=== Begin Enclosure ===
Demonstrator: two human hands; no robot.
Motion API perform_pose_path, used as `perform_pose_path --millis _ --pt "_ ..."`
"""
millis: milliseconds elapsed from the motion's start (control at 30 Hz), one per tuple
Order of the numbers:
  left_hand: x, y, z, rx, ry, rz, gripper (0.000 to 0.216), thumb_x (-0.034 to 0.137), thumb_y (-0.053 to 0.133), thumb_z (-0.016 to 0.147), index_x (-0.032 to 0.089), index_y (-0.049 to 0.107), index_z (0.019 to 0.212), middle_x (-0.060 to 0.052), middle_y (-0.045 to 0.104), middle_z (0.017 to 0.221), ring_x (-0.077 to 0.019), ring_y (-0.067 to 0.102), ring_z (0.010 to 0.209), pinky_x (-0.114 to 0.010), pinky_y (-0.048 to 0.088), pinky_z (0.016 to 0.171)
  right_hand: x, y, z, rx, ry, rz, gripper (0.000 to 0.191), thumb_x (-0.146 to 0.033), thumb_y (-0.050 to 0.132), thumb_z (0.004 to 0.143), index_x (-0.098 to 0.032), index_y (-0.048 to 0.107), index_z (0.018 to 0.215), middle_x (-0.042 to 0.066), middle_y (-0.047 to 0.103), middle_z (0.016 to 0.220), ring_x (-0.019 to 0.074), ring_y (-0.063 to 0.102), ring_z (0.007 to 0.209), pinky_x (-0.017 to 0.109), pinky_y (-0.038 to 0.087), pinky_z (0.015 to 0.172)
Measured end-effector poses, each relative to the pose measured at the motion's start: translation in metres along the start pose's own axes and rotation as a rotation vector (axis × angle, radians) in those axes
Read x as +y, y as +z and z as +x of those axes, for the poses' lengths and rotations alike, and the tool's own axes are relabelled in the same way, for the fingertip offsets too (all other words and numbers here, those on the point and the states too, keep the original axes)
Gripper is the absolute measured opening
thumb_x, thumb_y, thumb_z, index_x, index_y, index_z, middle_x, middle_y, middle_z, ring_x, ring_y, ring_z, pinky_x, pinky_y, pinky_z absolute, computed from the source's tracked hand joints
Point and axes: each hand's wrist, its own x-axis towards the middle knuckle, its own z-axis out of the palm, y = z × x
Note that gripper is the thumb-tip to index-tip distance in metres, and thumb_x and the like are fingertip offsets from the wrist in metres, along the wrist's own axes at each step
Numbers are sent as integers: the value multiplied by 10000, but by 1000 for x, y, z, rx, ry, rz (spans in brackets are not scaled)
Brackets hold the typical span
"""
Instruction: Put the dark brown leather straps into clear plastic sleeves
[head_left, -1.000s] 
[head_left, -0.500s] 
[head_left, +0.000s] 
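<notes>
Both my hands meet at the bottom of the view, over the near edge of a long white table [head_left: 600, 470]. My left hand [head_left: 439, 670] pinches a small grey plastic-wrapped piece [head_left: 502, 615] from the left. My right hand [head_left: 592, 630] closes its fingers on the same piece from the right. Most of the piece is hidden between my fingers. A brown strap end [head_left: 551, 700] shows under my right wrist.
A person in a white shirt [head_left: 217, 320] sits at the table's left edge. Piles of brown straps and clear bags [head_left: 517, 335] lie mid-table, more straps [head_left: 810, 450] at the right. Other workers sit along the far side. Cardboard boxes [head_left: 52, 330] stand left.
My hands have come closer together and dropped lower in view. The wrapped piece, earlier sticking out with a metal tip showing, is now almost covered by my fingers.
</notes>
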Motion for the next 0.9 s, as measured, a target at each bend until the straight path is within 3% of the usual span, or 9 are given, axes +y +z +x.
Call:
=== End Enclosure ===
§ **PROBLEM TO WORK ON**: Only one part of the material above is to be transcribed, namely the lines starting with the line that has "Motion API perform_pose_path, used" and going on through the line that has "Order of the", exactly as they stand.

§ **TASK RESPONSE**:
Motion API perform_pose_path, used as `perform_pose_path --millis _ --pt "_ ..."`
"""
millis: milliseconds elapsed from the motion's start (control at 30 Hz), one per tuple
Order of the numbers:

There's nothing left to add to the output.